Tomorrow is National Coming Out Day, a day we celebrate every year in hopes of encouraging LGBT people and their allies to come out to the world. The social awareness holiday started 26 years ago on the anniversary of the National March on Washington for Lesbian and Gay Rights, so we asked some of our favorites to share their own coming out experiences. Below, Grammy-nominated Mary Lambert shares her Coming Out Story.
I think knowing you’re gay is one of the most difficult things to reconcile, especially if you’ve been raised in the church. I think oftentimes the idea of gayness doesn’t seem applicable to you if you’ve been boy-crazy you’re whole life.

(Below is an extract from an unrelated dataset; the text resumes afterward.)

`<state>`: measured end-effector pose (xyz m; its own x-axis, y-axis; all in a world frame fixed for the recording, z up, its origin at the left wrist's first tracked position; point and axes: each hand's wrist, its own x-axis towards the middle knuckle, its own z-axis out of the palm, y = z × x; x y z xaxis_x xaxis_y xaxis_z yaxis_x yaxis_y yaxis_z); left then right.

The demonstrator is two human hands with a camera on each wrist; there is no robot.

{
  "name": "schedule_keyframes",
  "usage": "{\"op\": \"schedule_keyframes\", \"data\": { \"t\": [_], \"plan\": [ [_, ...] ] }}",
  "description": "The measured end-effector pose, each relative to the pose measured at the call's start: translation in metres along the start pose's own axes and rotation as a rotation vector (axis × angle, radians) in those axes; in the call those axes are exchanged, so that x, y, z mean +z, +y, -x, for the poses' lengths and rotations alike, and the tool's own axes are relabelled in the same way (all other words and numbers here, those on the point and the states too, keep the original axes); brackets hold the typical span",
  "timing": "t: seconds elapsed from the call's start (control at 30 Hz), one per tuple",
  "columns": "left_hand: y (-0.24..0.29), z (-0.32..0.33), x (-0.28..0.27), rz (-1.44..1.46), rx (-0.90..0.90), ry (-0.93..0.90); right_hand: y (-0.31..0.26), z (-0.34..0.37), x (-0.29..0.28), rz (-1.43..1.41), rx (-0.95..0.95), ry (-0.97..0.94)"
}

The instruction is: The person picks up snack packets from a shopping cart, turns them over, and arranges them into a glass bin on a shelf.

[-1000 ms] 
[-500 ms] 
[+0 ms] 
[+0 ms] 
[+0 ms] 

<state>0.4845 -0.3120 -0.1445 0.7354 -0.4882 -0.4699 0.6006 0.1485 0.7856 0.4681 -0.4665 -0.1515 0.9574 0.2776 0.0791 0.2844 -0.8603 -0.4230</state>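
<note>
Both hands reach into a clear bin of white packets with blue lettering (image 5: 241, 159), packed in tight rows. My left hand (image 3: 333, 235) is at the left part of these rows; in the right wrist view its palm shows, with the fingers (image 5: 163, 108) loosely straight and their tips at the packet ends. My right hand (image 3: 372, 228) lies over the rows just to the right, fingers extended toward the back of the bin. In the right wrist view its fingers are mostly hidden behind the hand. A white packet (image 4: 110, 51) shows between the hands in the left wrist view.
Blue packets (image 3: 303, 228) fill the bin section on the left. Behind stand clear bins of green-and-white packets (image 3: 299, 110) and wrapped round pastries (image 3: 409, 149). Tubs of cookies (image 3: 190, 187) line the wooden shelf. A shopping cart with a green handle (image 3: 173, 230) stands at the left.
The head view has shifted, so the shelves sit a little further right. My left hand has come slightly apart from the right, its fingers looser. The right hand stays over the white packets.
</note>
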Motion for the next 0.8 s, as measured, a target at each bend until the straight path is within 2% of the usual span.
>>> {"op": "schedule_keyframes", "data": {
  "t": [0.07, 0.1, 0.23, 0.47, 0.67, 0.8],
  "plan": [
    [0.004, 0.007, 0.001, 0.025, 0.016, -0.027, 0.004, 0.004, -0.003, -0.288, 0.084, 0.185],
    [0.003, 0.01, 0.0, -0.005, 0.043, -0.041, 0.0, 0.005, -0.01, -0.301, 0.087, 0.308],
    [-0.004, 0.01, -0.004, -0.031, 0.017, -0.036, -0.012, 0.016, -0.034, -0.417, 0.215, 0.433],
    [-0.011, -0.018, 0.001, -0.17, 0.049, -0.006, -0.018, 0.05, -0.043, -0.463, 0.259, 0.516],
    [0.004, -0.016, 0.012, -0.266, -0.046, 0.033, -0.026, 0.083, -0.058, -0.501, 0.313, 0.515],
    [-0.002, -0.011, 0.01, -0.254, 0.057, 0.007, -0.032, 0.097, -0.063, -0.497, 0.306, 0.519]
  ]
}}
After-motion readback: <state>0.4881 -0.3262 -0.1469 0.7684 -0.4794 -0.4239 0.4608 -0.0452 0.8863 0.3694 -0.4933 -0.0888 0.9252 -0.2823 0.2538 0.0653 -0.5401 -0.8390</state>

I was obsessed with boys. In retrospect, it was the obsession of being loved, not the attraction. While those obsessions were happening, I was making out with my friends. I thought everybody did that! I knew that I thought girls were more attractive than guys—I definitely enjoyed kissing girls much more—and was oblivious to the fact I often checked out girls. It wasn’t until I met a girl in high school that was an out lesbian that it ever occurred to me I could be gay, too.

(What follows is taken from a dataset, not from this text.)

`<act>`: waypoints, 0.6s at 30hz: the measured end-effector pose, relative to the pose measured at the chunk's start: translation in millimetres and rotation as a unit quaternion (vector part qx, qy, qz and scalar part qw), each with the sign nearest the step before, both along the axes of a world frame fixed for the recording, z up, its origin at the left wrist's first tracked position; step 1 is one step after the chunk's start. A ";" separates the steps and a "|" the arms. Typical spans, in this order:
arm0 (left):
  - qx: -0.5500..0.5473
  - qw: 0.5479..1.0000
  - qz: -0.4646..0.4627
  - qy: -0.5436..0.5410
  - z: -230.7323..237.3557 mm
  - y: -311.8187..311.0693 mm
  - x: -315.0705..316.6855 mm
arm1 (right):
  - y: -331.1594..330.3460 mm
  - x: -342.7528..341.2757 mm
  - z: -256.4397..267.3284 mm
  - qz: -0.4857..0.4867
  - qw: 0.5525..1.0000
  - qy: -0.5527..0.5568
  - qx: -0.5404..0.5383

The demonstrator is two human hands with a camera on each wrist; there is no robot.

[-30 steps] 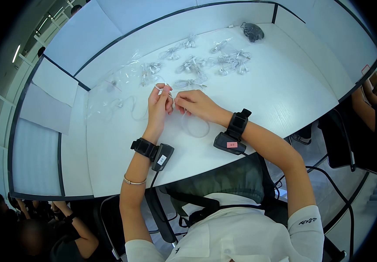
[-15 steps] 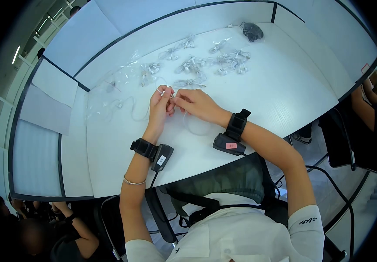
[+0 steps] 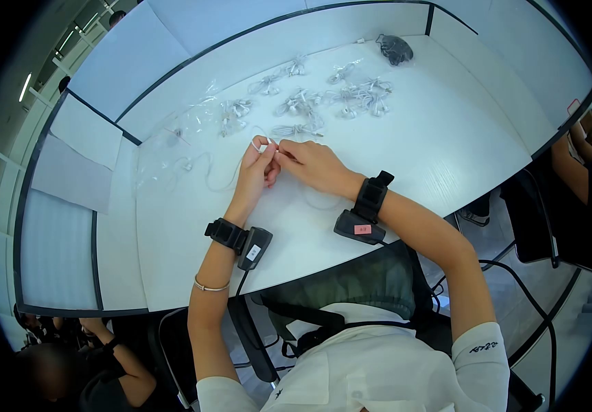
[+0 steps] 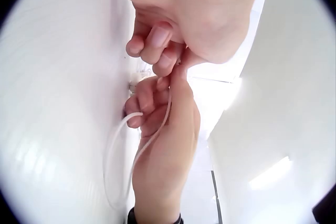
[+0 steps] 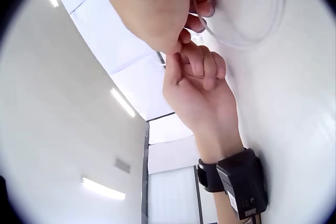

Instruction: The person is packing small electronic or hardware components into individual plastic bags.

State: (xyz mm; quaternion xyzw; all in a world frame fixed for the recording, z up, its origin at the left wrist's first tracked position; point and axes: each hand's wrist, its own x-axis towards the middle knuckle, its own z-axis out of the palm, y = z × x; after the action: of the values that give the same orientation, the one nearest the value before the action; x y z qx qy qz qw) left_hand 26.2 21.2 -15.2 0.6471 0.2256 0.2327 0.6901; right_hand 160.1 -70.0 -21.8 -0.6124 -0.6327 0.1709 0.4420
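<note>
A thin white cable (image 4: 105,169) runs between the two hands, which meet above the table. My left hand (image 3: 254,168) pinches it between thumb and fingers, with a strand looped around the index finger. Thumb and fingertips of my right hand (image 3: 318,166) pinch the cable right beside the left fingertips. In the left wrist view, a loop hangs from the right hand (image 4: 165,145). The right wrist view shows this loop beside the right hand (image 5: 152,11), with the left hand (image 5: 202,90) below. The exact pinch point is hidden by the fingers.
Several bundles of white earphones (image 3: 299,103) lie beyond the hands. Clear plastic bags (image 3: 200,113) and a loose white cable (image 3: 210,182) are at the left. A dark pouch (image 3: 395,50) sits at the back right. Low partitions (image 3: 275,34) edge the table.
The left hand has shifted slightly right and down, and the fingertips of both hands have come together. The cable loop below the right hand shows less in the head view.
</note>
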 end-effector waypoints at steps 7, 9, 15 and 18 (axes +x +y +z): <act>-0.003 1.000 0.004 -0.004 1.2 -2.7 1.4 | 2.8 4.5 0.4 0.012 0.998 0.061 -0.015; -0.011 1.000 0.018 -0.014 2.6 -2.9 2.5 | 2.0 3.9 2.5 0.026 0.996 0.082 -0.012; -0.022 0.995 0.092 -0.021 8.8 -2.8 1.3 | 3.1 5.0 -2.4 0.109 0.990 0.092 0.004; -0.006 0.992 0.130 0.004 8.2 -1.5 2.0 | -1.8 1.6 3.7 0.138 0.987 0.082 -0.016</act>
State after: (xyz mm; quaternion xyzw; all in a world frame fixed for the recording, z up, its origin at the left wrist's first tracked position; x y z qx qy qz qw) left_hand 28.2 19.8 -7.0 0.6091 0.3115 0.3167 0.6571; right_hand 161.7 -71.8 -18.1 -0.5104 -0.6698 0.2900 0.4547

I was 17 and I was crazy attracted to her. From that moment on, everything made sense. I literally just started dating her, and told my friends and family, “Oh hey, I think I’m gay and I’m dating a girl now and she’s a total babe—hope that’s cool.”
I feel like I’m one of the fortunate ones who didn’t face too much discrimination. My family was supportive, my friends didn’t change their opinion of me. Of course there are narrow-minded high school assholes who live to make everyone else’s lives miserable that throw crap at you or try to screw with you, but I always felt bad for them. They’re going to be that way their whole lives and I get to have this wonderful journey and my heart gets to find happiness.
The demons I faced during my coming out were internal. The shame that came from the evangelical church that I was attending devastated me. The crazy thing is I grew up in the church and was active in it during this time, so I totally understood every intention. I knew and still believe that religious groups really have every good intention. They’re scared of what they don’t know and they simply want to save you from hell. It’s a harmful rhetoric that is preached to many congregations, many denominations.
That thinking, however, is extremely misguided and very damaging, especially to a teenager. In my songs “Same Love” and “She Keeps Me Warm,” I sing the line “I’m not crying on Sundays.” When I was 17, I cried every Sunday after service, wanting so badly to be attracted to guys the way I was with girls. I attempted suicide twice. The inner turmoil killed me. It was a slow process, coming to terms with two seemingly contradictory lives: the Lesbian and the Christian.
I started praying a lot more, reading my bible, and stopped listening to someone else interpret the bible for me. I wrote music and poetry and let myself cry and love myself and love others. I realized that my God, the God that I believe wouldn’t ever punish love. True, honest love. — Mary Lambert
Mary Lambert’s new album, Heart on My Sleeve, comes out next Tuesday, October 14.